Find the area bounded by the curve and the lines y=sinx, y= 1/2, x=5pi/6 and x=pi/6
Note that sin(5pi/6)=sin(pi/6)=1/2.
Area=Integral(from pi/6 to 5pi/6)(sinx-1/2)dx=(-cosx-x/2)I(pi/6 to 5pi/6)=
(-cos(5pi/6)-5pi/12)-(-cos(pi/6)-pi/12)=
=sqrt(3)-pi/3=0.685
To find the area bounded by the curve y = sinx, the line y = 1/2, and the lines x = 5π/6 and x = π/6, we need to integrate the function between the appropriate x-values.
Step 1: Determine the intersection points of the curve y = sinx and the line y = 1/2.
Set y = sinx equal to y = 1/2:
sinx = 1/2
To find the x-values, we can use the inverse sine function:
x = arcsin(1/2)
x = π/6 or x = 5π/6
Step 2: Determine the limits of integration for calculating the area.
The x-values where the intersection occurs (π/6 and 5π/6) will serve as the limits of integration.
Step 3: Set up the integral to calculate the area.
The area can be calculated using the formula:
A = ∫[a, b] (f(x) - g(x)) dx
Where a and b are the limits of integration, f(x) is the curve, and g(x) is the line.
In this case, f(x) = sinx, g(x) = 1/2, and the limits of integration are π/6 and 5π/6. Therefore, the integral to calculate the area is:
A = ∫[π/6, 5π/6] (sinx - 1/2) dx
Step 4: Evaluate the integral.
A = ∫[π/6, 5π/6] (sinx - 1/2) dx
Integrating sinx gives [-cosx]:
A = [-cosx] ∣[π/6, 5π/6] - [(1/2)x]
Now we can substitute the limits of integration:
A = -cos(5π/6) - (-cos(π/6)) - [(1/2)(5π/6 - π/6)]
A = -(-√3/2) - (-√3/2) - [(1/2)(4π/6)]
A = √3/2 + √3/2 - (2π/6)
A = √3 - (2π/6)
Simplifying further:
A = √3 - π/3
Therefore, the area bounded by the curve y = sinx, the line y = 1/2, and the lines x = 5π/6 and x = π/6 is √3 - π/3.
To find the area bounded by the curve y = sinx, y = 1/2, x = 5π/6, and x = π/6, we can use the concept of definite integrals.
Step 1: Determine the points of intersection
Let's start by finding the x-values where the curve y = sinx intersects the line y = 1/2:
sinx = 1/2
Solving this equation for the values of x, we get:
x = π/6 and x = 5π/6
These are the x-values where the curve and the line intersect.
Step 2: Set up the definite integral
To find the area bounded by the curve and the lines, we need to integrate the difference between the two functions (sinx - 1/2) from the x-values of intersection (π/6 to 5π/6):
Area = ∫[π/6, 5π/6] (sinx - 1/2) dx
Step 3: Evaluate the definite integral
Now we need to evaluate the integral.
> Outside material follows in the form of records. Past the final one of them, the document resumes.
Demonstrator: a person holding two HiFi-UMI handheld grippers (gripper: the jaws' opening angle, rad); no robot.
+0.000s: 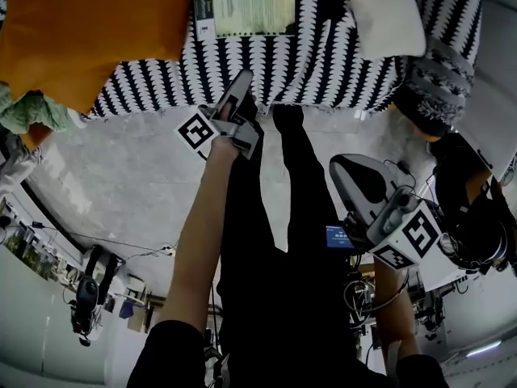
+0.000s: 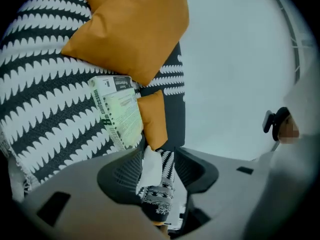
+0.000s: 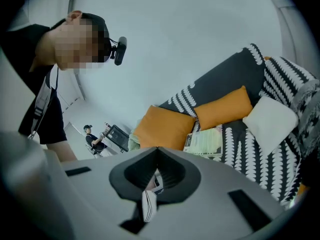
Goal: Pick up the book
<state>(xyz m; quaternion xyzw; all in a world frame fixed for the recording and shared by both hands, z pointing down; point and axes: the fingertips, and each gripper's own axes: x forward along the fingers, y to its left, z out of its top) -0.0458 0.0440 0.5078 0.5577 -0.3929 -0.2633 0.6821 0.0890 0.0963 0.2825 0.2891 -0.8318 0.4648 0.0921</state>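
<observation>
The book (image 1: 245, 6), pale green with a dark spine edge, lies flat on the black-and-white patterned sofa (image 1: 323, 63), between an orange cushion and a white one. My left gripper (image 1: 241, 83) hangs in front of the sofa's front edge, just short of the book, and points toward it. In the left gripper view its jaws (image 2: 159, 154) stand open with nothing between them, and the book (image 2: 120, 111) lies ahead and to the left. My right gripper (image 1: 355, 180) hangs lower, away from the sofa, its jaws (image 3: 157, 151) shut and empty. The book (image 3: 205, 143) shows far ahead of it.
A large orange cushion (image 1: 89, 23) lies left of the book, a white cushion (image 1: 388, 14) to its right, then a grey patterned cushion (image 1: 440, 63). A smaller orange cushion (image 2: 152, 116) sits beside the book. Pale floor (image 1: 121, 184) lies below. Someone sits at a desk far off (image 3: 92, 136).
</observation>
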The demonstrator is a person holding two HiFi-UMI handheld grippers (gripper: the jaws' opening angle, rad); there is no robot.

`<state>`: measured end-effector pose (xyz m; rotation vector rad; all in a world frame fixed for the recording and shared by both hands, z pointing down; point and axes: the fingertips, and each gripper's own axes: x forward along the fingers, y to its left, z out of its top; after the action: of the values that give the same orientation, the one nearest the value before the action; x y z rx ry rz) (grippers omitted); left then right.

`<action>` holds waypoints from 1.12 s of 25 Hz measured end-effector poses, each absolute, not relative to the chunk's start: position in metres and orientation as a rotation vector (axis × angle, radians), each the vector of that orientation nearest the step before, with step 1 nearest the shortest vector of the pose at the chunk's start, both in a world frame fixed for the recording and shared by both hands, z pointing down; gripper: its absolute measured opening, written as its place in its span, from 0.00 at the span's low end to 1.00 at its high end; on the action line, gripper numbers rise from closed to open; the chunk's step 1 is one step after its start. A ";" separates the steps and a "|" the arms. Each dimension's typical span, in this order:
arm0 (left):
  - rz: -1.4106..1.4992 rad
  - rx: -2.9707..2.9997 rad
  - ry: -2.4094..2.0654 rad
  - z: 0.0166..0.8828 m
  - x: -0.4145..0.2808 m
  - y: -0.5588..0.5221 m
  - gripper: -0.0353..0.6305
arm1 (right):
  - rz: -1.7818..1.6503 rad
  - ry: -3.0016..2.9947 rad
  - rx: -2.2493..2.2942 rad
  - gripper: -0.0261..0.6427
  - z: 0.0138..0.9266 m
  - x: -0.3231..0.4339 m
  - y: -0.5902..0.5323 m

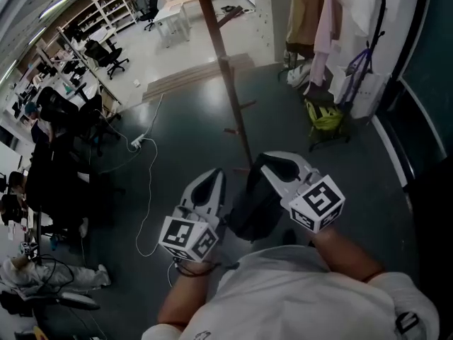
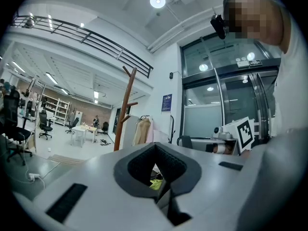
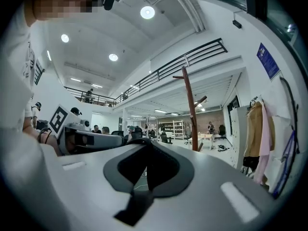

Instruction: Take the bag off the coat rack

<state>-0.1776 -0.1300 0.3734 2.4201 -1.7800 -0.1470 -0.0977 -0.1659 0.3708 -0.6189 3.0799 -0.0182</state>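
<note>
A dark bag (image 1: 256,204) hangs between my two grippers, just in front of the brown wooden coat rack pole (image 1: 230,83). My left gripper (image 1: 212,184) sits at the bag's left, my right gripper (image 1: 274,164) at its upper right. In the left gripper view the jaws (image 2: 156,153) are shut on a dark strap (image 2: 169,203) that runs out toward the camera. The right gripper (image 3: 147,153) likewise pinches a dark strap (image 3: 137,203). The coat rack (image 2: 122,114) stands ahead of both grippers, its pegs (image 3: 191,109) bare.
Clothes (image 1: 318,20) hang on a second rack at the right, with a yellow-green bag (image 1: 324,115) below them. A white cable and power strip (image 1: 138,144) lie on the dark floor at the left. Office chairs (image 1: 106,55) and desks stand beyond. Glass doors (image 2: 226,100) are at the side.
</note>
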 end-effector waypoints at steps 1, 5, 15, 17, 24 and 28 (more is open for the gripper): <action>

Integrate the function (sinx - 1/2) with respect to x from π/6 to 5π/6:
Area = [ -cosx - (1/2)x ] evaluated from π/6 to 5π/6
Substituting the upper and lower limits into the expression, we get:
Area = [ -cos(5π/6) - (1/2)(5π/6) ] - [ -cos(π/6) - (1/2)(π/6) ]
Step 4: Simplify and calculate
Evaluating the expression, we get:
Area = [ -sqrt(3)/2 - (5π/12) ] - [ -1/2 - π/12 ]
Simplifying further:
Area = [ -sqrt(3)/2 - 5π/12 ] - [ -1/2 - π/12 ]
Area = [-sqrt(3)/2 + π/12 - (-1/2) - 5π/12]
Area = [-sqrt(3)/2 + π/12 + 1/2 - 5π/12]
Step 5: Calculate the final result
Combining the terms, we get:
Area = (-sqrt(3) + π - 5π) / 12 + 1/2
Area = (-sqrt(3) - 4π) / 12 + 1/2
Area = -sqrt(3)/12 - π/3 + 1/2
Hence, the area bounded by the curve y = sinx, y = 1/2, x = 5π/6, and x = π/6 is (-sqrt(3)/12 - π/3 + 1/2) square units.